> _WHAT TO PRODUCE_:
Look at the entries below and restate word for word the lines from the first through the one that has "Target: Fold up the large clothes".

(Dataset items)
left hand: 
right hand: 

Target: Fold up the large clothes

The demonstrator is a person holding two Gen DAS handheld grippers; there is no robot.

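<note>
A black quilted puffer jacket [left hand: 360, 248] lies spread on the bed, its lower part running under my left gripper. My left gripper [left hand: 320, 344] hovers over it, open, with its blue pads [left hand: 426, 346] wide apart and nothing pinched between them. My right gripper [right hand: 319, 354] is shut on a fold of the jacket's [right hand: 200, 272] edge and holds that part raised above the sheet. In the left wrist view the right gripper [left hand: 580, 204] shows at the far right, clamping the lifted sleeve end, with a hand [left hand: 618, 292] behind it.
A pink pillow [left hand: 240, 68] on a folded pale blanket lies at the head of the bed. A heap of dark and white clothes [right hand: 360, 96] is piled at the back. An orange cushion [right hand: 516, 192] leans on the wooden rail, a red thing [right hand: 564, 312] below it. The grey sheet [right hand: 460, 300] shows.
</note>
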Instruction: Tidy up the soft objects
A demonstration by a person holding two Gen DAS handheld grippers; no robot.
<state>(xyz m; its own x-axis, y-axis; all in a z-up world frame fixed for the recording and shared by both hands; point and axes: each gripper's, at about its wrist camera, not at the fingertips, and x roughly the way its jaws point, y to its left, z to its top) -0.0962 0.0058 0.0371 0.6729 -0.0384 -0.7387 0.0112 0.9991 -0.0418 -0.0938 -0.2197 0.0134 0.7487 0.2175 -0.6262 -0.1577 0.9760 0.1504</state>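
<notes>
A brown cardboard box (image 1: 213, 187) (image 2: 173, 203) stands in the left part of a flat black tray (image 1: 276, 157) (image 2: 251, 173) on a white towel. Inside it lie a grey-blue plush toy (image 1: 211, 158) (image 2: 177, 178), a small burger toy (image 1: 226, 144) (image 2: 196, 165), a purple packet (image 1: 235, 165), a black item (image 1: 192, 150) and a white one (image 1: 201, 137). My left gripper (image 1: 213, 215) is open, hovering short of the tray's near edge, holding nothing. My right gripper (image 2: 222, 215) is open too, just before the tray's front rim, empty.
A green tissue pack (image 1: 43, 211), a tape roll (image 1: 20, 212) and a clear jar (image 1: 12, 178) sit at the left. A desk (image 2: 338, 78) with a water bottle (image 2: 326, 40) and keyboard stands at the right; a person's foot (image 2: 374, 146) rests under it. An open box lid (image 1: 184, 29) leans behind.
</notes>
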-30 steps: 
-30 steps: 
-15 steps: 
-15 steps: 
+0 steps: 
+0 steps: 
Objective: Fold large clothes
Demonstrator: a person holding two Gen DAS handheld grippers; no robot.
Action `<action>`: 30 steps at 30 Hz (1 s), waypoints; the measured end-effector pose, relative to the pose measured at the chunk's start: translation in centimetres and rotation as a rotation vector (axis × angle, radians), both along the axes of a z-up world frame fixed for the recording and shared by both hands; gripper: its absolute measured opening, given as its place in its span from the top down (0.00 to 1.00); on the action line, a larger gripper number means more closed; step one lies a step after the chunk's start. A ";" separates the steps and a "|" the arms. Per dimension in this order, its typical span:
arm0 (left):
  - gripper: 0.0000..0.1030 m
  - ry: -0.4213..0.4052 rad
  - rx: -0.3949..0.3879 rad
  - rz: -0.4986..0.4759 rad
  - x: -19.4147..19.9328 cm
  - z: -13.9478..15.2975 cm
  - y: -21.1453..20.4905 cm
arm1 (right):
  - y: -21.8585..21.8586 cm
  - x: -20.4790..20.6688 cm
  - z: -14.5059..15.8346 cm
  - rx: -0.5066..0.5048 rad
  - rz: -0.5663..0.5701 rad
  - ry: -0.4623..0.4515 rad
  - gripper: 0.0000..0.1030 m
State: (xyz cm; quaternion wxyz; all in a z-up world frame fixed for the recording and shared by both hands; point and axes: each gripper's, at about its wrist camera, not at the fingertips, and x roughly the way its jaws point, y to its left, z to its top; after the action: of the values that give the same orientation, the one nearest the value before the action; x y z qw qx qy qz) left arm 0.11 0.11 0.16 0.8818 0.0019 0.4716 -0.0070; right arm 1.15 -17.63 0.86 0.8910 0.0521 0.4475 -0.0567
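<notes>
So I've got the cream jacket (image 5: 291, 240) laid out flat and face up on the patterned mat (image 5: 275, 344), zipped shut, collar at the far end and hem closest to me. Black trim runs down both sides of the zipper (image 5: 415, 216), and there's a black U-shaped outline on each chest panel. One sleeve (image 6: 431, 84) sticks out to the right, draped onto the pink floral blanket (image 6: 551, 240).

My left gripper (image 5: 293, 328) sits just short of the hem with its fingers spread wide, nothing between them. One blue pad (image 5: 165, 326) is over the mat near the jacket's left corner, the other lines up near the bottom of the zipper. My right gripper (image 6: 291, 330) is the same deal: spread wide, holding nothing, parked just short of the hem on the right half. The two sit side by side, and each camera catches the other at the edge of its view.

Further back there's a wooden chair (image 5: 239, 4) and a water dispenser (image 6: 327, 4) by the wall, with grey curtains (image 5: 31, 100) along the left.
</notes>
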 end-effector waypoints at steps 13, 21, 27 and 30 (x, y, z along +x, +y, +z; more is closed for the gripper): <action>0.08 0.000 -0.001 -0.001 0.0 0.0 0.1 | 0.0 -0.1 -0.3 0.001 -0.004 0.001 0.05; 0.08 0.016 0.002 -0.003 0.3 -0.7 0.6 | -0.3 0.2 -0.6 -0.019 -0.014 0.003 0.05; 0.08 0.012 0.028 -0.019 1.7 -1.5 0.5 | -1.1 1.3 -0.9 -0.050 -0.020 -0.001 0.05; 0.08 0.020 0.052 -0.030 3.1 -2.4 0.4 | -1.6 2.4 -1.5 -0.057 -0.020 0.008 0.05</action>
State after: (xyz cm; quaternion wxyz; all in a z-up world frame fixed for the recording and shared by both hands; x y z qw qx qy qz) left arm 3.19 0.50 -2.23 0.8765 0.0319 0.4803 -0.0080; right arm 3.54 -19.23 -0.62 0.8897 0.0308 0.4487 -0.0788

> _RESULT OF THE EXERCISE_:
left hand: 
right hand: 

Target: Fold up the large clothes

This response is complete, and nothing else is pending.